[Recorded data]
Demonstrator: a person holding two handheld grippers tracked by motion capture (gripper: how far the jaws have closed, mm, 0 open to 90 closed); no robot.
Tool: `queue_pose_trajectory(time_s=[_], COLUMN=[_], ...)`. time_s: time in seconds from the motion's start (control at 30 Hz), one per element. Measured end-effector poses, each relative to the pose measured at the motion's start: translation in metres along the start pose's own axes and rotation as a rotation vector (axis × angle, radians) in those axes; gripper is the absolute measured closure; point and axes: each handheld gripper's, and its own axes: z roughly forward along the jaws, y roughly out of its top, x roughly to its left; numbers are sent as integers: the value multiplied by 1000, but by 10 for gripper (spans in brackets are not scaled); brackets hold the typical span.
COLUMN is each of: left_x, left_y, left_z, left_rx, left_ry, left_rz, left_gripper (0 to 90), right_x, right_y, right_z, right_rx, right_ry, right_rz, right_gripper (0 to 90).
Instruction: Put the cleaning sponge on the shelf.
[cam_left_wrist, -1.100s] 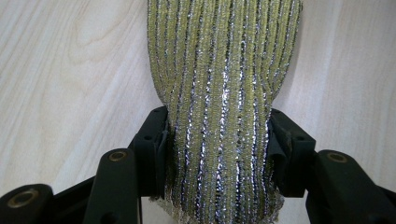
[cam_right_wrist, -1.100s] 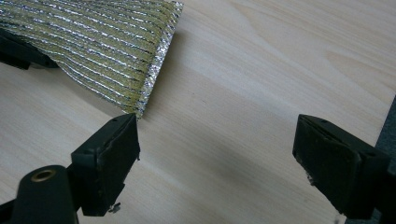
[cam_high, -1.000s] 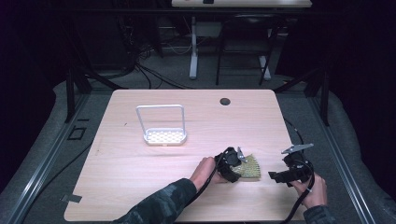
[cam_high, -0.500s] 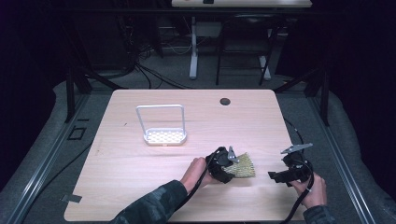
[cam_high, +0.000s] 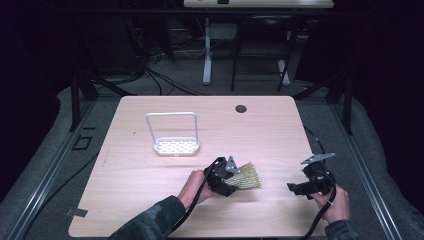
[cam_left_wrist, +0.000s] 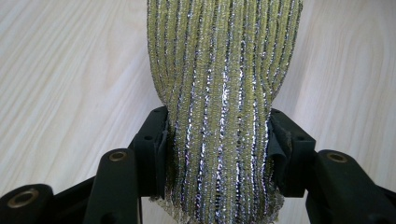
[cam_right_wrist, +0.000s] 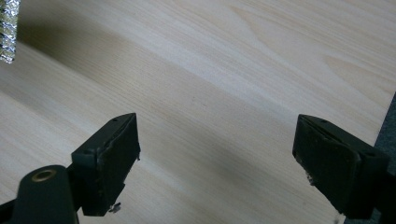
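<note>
**Left gripper clamps a glittery scouring cloth; right gripper hangs wide open**

In the high view, the pale wood worktop fills the middle of the frame. The left gripper sits just below centre, held by the person's left hand, whose dark patterned sleeve enters from the bottom edge. Its jaws are closed on one end of a gold-and-silver striped scouring cloth, which lies on the worktop and spreads out to the right of the gripper.

The left gripper view shows the hold closely: the left gripper has both black jaws pressed against the sides of the scouring cloth, bunching its ribbed, metallic weave into a narrow waist between them. Above the jaws the cloth widens toward the top of the frame, over the wood grain of the worktop.

The right gripper is at the lower right of the high view, well apart from the cloth, held by the right hand. In the right gripper view, the right gripper has its jaws spread far apart with nothing between them, above bare worktop. A sliver of the scouring cloth glints at the upper left corner of that frame.

A white wire-handled rack stands left of centre in the high view, upper left of the left gripper and well clear of it. A small dark round hole marks the worktop near its far edge.
</note>
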Motion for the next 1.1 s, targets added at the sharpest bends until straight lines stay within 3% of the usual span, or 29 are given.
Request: queue_pose_trajectory(time_s=[0.23,1.1], left_x=[5,16], left_y=[-21,-61], left_z=[-17,-60], left_rx=[-18,-7], left_ry=[27,94], left_rz=[-39,-96], left_gripper=[475,478], right_x=[1,3], right_y=[1,3], right_z=[0,0], right_rx=[6,9], right_ry=[-1,-8], right_rz=[-4,-12], right_gripper=[143,147])
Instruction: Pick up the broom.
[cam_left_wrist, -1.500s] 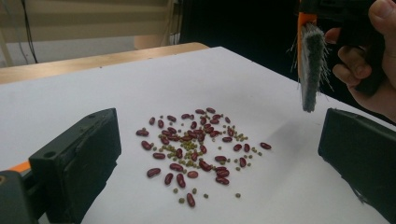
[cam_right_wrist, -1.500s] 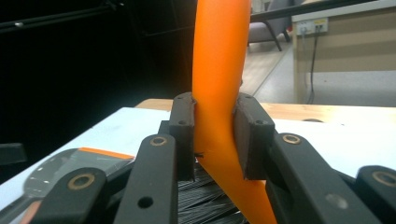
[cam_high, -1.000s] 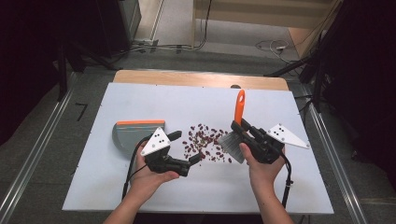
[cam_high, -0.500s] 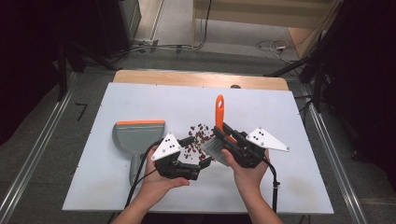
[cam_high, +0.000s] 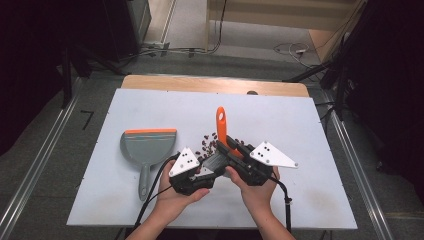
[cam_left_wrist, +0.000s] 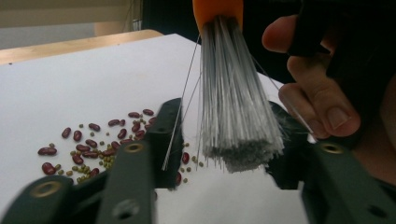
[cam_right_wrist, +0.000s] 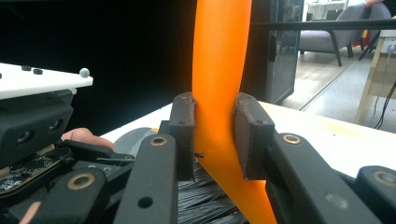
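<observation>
We see a brush standing near the middle of the white table, orange handle up and grey bristles down among scattered red beans and small green ones. The right gripper clamps the orange handle between its two pads, as its own view shows plainly; from above, the hand and the grey plate cover the grip. The left gripper sits just beside it, its jaws spread on either side of the bristle tips. We cannot tell whether the jaws touch the bristles, since the near parts are blurred. Much of the bean pile is hidden from above behind both grippers. Well apart to the left lies a grey dustpan with an orange edge, handle toward us. The left hand is cut off at the bottom edge.
</observation>
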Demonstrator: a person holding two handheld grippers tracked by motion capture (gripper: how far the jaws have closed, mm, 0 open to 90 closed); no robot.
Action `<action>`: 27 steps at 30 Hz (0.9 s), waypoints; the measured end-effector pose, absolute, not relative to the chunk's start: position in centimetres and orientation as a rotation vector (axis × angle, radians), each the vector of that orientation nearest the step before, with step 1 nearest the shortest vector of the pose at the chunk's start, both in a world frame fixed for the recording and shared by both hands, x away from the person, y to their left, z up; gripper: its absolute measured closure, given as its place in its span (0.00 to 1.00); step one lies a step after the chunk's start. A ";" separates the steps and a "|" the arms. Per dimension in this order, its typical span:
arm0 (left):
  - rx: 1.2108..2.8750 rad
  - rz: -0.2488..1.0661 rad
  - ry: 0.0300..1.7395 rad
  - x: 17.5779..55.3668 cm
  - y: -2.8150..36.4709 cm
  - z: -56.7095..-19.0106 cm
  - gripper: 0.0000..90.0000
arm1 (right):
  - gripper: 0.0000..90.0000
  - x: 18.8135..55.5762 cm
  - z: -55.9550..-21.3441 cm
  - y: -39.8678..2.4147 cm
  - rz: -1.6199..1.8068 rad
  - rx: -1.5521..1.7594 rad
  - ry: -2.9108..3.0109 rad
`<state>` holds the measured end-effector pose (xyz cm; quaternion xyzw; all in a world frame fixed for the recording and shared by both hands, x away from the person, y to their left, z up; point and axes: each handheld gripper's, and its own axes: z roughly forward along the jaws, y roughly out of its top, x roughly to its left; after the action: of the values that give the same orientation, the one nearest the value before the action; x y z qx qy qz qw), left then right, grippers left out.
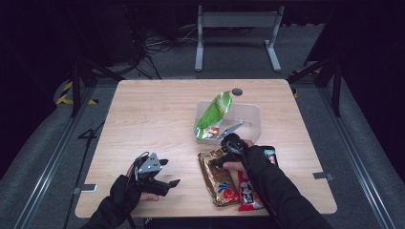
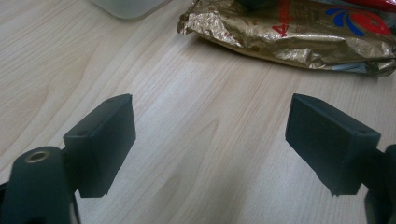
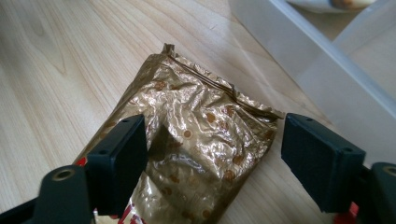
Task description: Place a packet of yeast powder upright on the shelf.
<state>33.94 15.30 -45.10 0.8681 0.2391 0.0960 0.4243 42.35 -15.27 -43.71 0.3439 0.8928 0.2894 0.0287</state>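
A: Where do the two grippers sit?

B: The left gripper (image 1: 168, 182) rests low over the near left part of the wooden worktop (image 1: 153, 119), held by a gloved left hand (image 1: 125, 190). Its jaws stand wide apart with bare wood between them. In the left gripper view the gold packet (image 2: 299, 37) lies ahead of them, well clear of the pads.

A: And the right one?

B: The right gripper (image 1: 230, 145) is over the far end of the gold snack packet (image 1: 218, 177), gripped by the gloved right hand (image 1: 248, 160). In the right gripper view its jaws are spread wide, one on each side of the packet's crimped top (image 3: 201, 135). The left pad (image 3: 122, 158) overlaps the foil edge; the right pad (image 3: 322, 158) stands clear of it. Nothing is clamped.

A: What else is on the worktop?

B: A red snack packet (image 1: 247, 191) lies just beside the gold one, on its right, partly under the right forearm. Beyond them is a clear plastic tub (image 1: 253, 121), with a green snack bag (image 1: 212, 116) leaning upright in its left part. A silvery piece lies in the tub beside the green bag; I cannot tell what it is. The tub's wall (image 3: 327, 70) shows close ahead in the right gripper view.
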 end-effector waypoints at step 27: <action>2.158 0.223 0.608 34.3 15.9 -45.1 0.18 | 0.89 42.0 -42.9 -16.2 1.082 1.153 2.755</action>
<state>34.30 15.86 -45.06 0.8649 0.2437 0.0894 0.4295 41.99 -16.21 -42.95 0.3630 0.8672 0.3405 -0.0173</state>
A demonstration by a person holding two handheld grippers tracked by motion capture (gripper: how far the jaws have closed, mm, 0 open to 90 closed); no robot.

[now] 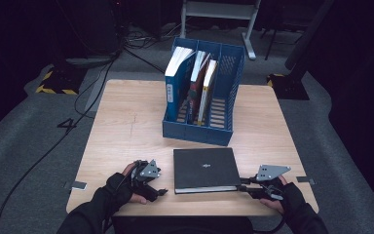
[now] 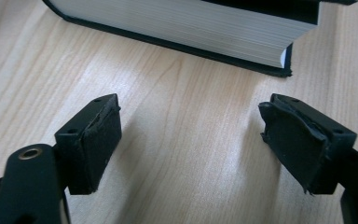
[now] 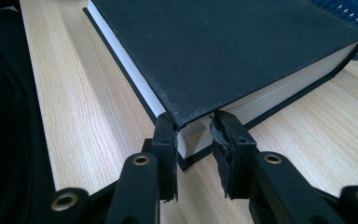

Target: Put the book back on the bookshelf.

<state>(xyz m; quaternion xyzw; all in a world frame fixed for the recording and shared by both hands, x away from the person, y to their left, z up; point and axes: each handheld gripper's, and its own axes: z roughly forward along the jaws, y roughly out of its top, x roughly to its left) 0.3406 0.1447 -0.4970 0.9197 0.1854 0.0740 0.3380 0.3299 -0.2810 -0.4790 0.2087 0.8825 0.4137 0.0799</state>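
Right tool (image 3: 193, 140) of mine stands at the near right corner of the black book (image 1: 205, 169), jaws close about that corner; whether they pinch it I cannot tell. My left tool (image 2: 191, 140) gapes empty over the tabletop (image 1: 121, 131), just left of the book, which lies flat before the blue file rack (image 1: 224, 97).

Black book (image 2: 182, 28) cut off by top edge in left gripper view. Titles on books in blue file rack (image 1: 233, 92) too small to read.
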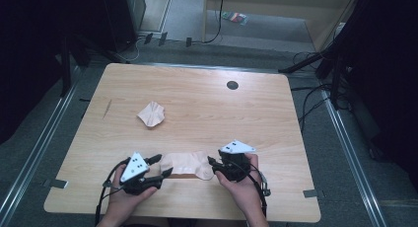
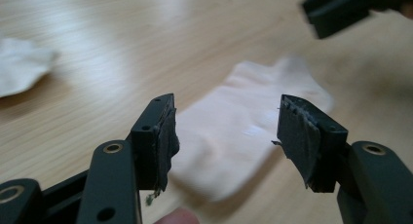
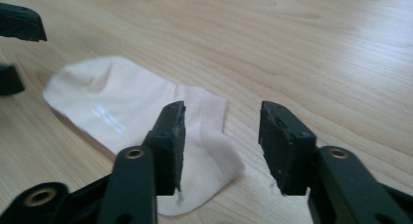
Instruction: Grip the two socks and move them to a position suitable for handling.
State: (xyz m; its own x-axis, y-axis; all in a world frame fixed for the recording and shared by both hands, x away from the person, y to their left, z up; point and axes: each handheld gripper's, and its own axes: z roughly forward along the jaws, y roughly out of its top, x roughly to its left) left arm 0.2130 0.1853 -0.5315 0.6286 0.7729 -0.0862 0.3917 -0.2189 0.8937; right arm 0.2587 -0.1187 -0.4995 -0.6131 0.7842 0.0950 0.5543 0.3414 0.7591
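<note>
The flat sock (image 1: 186, 164) is lying on the counter (image 1: 197, 96) near its six o'clock edge, its long axis running from nine to three o'clock between both grippers. The left gripper (image 1: 163, 166) is sitting just off the sock's nine o'clock end, the right gripper (image 1: 212, 167) at its three o'clock end, each about equally near. Both sets of fingers are standing partly open and gripping nothing; in the gripper views the sock is lying beyond and below each gap. Which end is the toe I cannot tell. A crumpled second sock (image 1: 152, 113) is resting well apart toward eleven o'clock.
</note>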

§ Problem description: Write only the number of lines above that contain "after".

§ Task response: 2